▸ WHAT TO DO
Go through the data and copy each line where the word "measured" shows up.

▸ DATA
- - - - -
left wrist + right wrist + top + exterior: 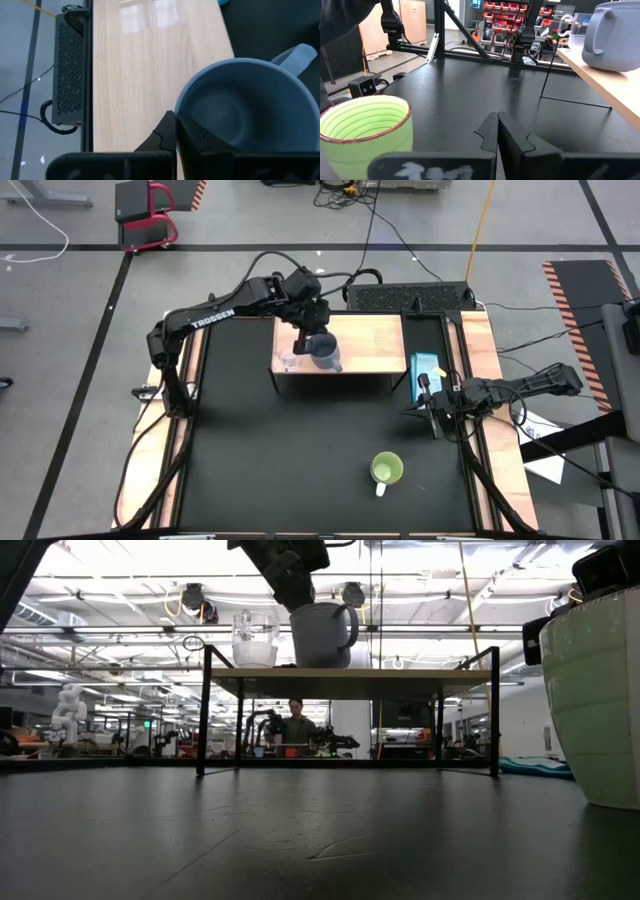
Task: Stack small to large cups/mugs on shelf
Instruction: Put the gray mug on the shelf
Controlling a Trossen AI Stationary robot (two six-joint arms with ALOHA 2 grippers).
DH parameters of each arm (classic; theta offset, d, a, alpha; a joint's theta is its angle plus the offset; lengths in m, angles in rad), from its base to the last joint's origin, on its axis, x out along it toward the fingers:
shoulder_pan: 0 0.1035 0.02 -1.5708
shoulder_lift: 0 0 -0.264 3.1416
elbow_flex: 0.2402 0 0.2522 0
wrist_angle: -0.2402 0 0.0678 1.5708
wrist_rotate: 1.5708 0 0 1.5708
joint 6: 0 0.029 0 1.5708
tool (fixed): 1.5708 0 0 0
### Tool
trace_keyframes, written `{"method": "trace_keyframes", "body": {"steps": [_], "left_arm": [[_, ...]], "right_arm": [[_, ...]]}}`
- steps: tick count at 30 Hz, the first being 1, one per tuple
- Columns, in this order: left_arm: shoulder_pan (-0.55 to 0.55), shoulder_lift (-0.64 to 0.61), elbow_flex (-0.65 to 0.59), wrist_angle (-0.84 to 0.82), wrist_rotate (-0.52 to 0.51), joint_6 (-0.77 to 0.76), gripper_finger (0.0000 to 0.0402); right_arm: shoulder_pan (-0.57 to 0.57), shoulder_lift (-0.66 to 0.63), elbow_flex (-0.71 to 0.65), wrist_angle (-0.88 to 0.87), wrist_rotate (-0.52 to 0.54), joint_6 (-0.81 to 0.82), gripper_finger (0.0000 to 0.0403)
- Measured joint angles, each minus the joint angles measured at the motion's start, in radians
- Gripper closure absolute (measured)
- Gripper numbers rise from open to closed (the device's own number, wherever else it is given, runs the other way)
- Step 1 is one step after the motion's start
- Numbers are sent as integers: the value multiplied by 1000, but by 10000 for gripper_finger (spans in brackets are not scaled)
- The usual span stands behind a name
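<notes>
The grey-blue mug [326,352] stands upright at the left part of the shelf [370,340], with my left gripper [176,131] shut on it from above. The small clear glass cup [254,640] rests by its base on the shelf top, just left of the mug. The lime-green mug [386,470] with its white handle stands on the black table mat near the front right. My right gripper [432,420] is shut and holds nothing; it hovers level by the table's right side, behind the green mug [367,130]. My left gripper pinches the mug's wall at the rim [176,111], one finger inside the mug and one outside. The fingers slant down from the table's far left side, opposite the handle [296,54]. The mug is upright, its base at the shelf top [400,675]; whether it touches, I cannot tell.
A blue box [425,368] lies on the table right of the shelf. A black perforated box [410,298] stands behind the shelf's far edge. The shelf's right half is bare wood. A person [295,725] shows in the room beyond the table.
</notes>
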Motion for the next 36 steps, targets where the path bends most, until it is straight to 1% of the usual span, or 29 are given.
{"method": "trace_keyframes", "body": {"steps": [6,9,16,31,36], "left_arm": [[-6,0,0,17,-9,-3,401],[-18,0,0,20,-41,-4,401],[-35,11,0,25,-76,-9,401],[-45,26,1,40,-92,-8,401],[-64,27,0,56,-131,0,401]], "right_arm": [[0,1,0,-2,0,0,403],[0,1,0,-3,0,0,403],[0,1,0,-5,0,0,403],[0,2,0,-9,0,0,403],[0,2,0,-17,0,0,403]]}}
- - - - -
▸ EXERCISE OUTPUT
- Measured joint angles, each minus the joint angles measured at the motion's start, in radians
- Gripper closure absolute (measured)

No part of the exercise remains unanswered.